▶ _EXERCISE AIM_
Only one stretch of the listing below is wanted. Begin at the line that has "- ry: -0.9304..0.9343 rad", stop after the line that has "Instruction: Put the", and repeat every line in between exactly.

▶ _DATASET EXCERPT_
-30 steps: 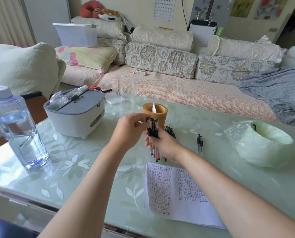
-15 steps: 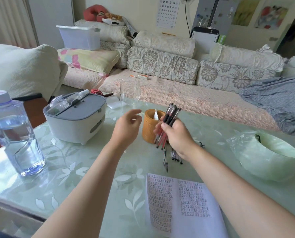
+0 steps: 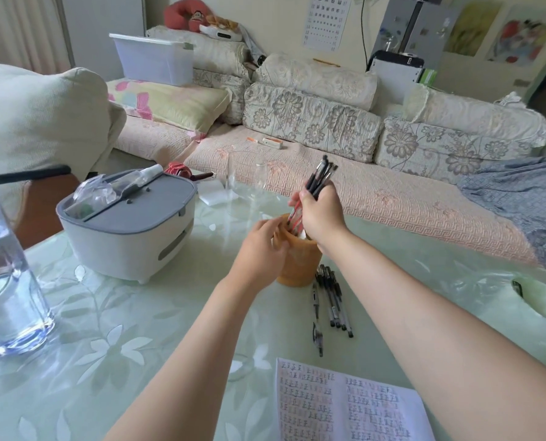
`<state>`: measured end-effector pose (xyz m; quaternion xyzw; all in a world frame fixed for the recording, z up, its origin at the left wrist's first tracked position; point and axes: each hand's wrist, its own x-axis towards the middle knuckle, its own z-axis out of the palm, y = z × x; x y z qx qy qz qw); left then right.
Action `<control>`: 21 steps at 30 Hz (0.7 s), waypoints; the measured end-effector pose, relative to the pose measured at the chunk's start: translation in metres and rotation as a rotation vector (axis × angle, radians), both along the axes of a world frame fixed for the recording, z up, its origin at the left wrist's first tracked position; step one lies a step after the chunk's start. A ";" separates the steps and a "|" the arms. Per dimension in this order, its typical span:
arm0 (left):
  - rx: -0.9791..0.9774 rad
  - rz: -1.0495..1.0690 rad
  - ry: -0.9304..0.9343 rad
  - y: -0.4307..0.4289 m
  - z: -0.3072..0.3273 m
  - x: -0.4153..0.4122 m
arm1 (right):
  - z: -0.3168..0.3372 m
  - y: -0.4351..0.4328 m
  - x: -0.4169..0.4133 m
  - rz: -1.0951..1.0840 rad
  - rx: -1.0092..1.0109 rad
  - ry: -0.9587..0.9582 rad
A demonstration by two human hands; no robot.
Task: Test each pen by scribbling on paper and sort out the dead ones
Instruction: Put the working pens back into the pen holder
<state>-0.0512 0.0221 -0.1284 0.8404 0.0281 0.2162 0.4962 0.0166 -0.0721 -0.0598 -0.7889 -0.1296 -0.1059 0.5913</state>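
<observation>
The right hand [image 3: 321, 214] is clenched around a bundle of pens [image 3: 320, 177], caps up, lower ends dipping into the orange cup [image 3: 301, 265] at the middle of the table [image 3: 112, 345]. The left hand [image 3: 260, 249] grasps the cup at its 9 o'clock side, fingers curled over the rim. Several loose pens [image 3: 330, 300] lie side by side on the table at the cup's 5 o'clock, just beside its base. Farther toward 5 o'clock lies the paper [image 3: 344, 405], its 2 columns filled with writing. A grey-lidded box [image 3: 128, 230] stands at the cup's 9 o'clock, a water bottle [image 3: 6, 281] beyond it.
</observation>
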 end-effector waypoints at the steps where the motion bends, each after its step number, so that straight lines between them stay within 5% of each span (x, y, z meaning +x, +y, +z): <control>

▶ _REPLY TO THE EXERCISE_
  - ry: -0.9304..0.9343 rad
  - y: -0.4307..0.4289 m
  - z: -0.3072..0.3273 m
  - x: -0.4153..0.4122 m
arm1 (right):
  - z: -0.3168..0.3372 m
  - y: -0.4351..0.4328 m
  - x: -0.4169..0.4133 m
  - rz: -1.0951..1.0840 rad
  - rx: -1.0092..1.0109 rad
  - ry: -0.9587..0.9582 rad
A demonstration by two human hands; no robot.
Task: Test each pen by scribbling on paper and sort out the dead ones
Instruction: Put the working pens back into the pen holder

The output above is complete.